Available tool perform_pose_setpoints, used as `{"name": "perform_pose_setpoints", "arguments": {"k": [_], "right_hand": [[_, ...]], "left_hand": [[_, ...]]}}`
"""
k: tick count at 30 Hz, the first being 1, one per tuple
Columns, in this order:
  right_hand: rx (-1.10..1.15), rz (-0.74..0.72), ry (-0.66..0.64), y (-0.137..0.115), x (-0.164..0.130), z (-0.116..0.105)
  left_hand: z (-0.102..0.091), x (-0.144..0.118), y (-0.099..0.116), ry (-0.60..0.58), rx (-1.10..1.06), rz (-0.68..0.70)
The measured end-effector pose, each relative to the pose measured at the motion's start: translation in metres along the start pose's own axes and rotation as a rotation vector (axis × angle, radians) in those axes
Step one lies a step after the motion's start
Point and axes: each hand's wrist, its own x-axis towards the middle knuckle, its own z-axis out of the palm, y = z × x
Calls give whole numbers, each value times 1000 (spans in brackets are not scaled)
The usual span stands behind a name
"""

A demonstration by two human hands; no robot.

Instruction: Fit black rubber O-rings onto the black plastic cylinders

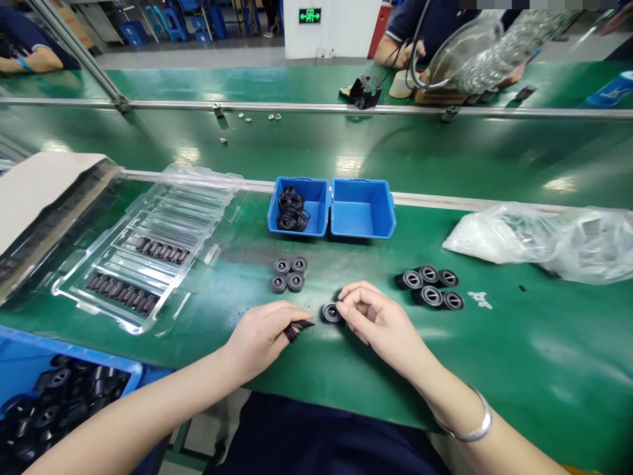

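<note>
Past the right hand [373, 313] I have five black cylinders [429, 295] standing close together, with small white pieces [479, 299] just beside them and a clear plastic bag [484, 234] farther off on the tabletop [519, 369]. A cluster of four black round parts [295, 282] sits ahead of the left hand [262, 333], and a metal rail [297, 107] crosses beyond the bins. The single black round part [331, 313] lies between my two hands; the right thumb and fingers are bent loosely at its right edge, and I cannot tell whether they grip it. The left hand is closed, pinching a bunch of thin black pieces [299, 327], mostly covered by its fingers, so I cannot count them. Across the rail, a co-worker's arms are partly blocked by flexible ducting [509, 59], and the top edge cuts the body off. Of the two adjoining blue bins, the left bin [321, 204] holds tangled black rings [293, 210]; the right bin [363, 208] stands against it. The clear tray [180, 204] has two rows of dark ribbed parts [122, 293], while the blue crate [74, 349], cropped at the lower left, is heaped with black parts [59, 379].
</note>
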Motion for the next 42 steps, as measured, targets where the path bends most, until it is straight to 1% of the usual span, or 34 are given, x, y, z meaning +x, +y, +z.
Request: {"name": "perform_pose_setpoints", "arguments": {"k": [3, 7, 11, 14, 17, 21, 25, 28, 31, 34, 39, 42], "right_hand": [[-12, 14, 14, 6, 2, 2], [-25, 14, 29, 7, 3, 3], [4, 31, 26, 9, 3, 4], [80, 103, -30, 13, 2, 4], [160, 171, -84, 14, 1, 4], [272, 242, -125, 9, 5, 4], [252, 350, -238, 2, 15, 3], [257, 397, -263, 0, 22, 1], [358, 420, -233, 1, 21, 0], [486, 393, -132, 5, 11, 5], [652, 326, 45, 12, -14, 20], [707, 310, 86, 13, -22, 25]], "left_hand": [[2, -5, -5, -19, 96, 137], [4, -4, -3, -71, 208, 303], [8, -2, 2, -162, 290, 391], [11, -4, 3, -210, 356, 453], [11, -5, 3, -248, 400, 485], [10, -5, 3, -252, 414, 495], [11, -6, 4, -250, 425, 489], [12, -8, 4, -265, 440, 475], [13, -9, 4, -299, 451, 461], [13, -10, 4, -307, 441, 450], [13, -8, 4, -342, 430, 461], [13, -8, 4, -361, 456, 455]]}}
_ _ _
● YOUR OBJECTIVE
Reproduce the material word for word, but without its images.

● ANSWER AREA
Available tool perform_pose_setpoints, used as `{"name": "perform_pose_setpoints", "arguments": {"k": [_], "right_hand": [[_, ...]], "left_hand": [[_, ...]]}}`
"""
k: tick count at 30 Hz, the first being 1, one per tuple
Columns, in this order:
  right_hand: rx (-1.10..1.15), rz (-0.74..0.72), ry (-0.66..0.64), y (-0.137..0.115), x (-0.164..0.130), z (-0.116..0.105)
  left_hand: z (-0.102..0.091), x (-0.144..0.118), y (-0.099..0.116), ry (-0.60..0.58), rx (-1.10..1.06), rz (-0.68..0.70)
The measured end-effector pose, each relative to the pose measured at the motion's start: translation in metres along the start pose's own axes and rotation as a rotation vector (axis × angle, radians) in those axes
Step one lies a step after the motion's start
Point and axes: each hand's wrist, its own x-axis towards the middle knuckle, its own z-axis out of the palm, y = z × x
Calls give whole numbers, each value times 1000 (spans in brackets are not scaled)
The usual span stands behind a name
"""

A demonstration by two human hands; no robot.

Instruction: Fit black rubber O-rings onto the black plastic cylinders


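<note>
Past the right hand [373, 313] I have five black cylinders [429, 295] standing close together, with small white pieces [479, 299] just beside them and a clear plastic bag [484, 234] farther off on the tabletop [519, 369]. A cluster of four black round parts [295, 282] sits ahead of the left hand [262, 333], and a metal rail [297, 107] crosses beyond the bins. The single black round part [331, 313] lies between my two hands; the right thumb and fingers are bent loosely at its right edge, and I cannot tell whether they grip it. The left hand is closed, pinching a bunch of thin black pieces [299, 327], mostly covered by its fingers, so I cannot count them. Across the rail, a co-worker's arms are partly blocked by flexible ducting [509, 59], and the top edge cuts the body off. Of the two adjoining blue bins, the left bin [321, 204] holds tangled black rings [293, 210]; the right bin [363, 208] stands against it. The clear tray [180, 204] has two rows of dark ribbed parts [122, 293], while the blue crate [74, 349], cropped at the lower left, is heaped with black parts [59, 379].
</note>
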Motion for the next 42 steps, as measured, targets where the path bends most, until it is straight to 1% of the usual span, or 34 are given, x, y, z meaning +x, +y, +z.
Request: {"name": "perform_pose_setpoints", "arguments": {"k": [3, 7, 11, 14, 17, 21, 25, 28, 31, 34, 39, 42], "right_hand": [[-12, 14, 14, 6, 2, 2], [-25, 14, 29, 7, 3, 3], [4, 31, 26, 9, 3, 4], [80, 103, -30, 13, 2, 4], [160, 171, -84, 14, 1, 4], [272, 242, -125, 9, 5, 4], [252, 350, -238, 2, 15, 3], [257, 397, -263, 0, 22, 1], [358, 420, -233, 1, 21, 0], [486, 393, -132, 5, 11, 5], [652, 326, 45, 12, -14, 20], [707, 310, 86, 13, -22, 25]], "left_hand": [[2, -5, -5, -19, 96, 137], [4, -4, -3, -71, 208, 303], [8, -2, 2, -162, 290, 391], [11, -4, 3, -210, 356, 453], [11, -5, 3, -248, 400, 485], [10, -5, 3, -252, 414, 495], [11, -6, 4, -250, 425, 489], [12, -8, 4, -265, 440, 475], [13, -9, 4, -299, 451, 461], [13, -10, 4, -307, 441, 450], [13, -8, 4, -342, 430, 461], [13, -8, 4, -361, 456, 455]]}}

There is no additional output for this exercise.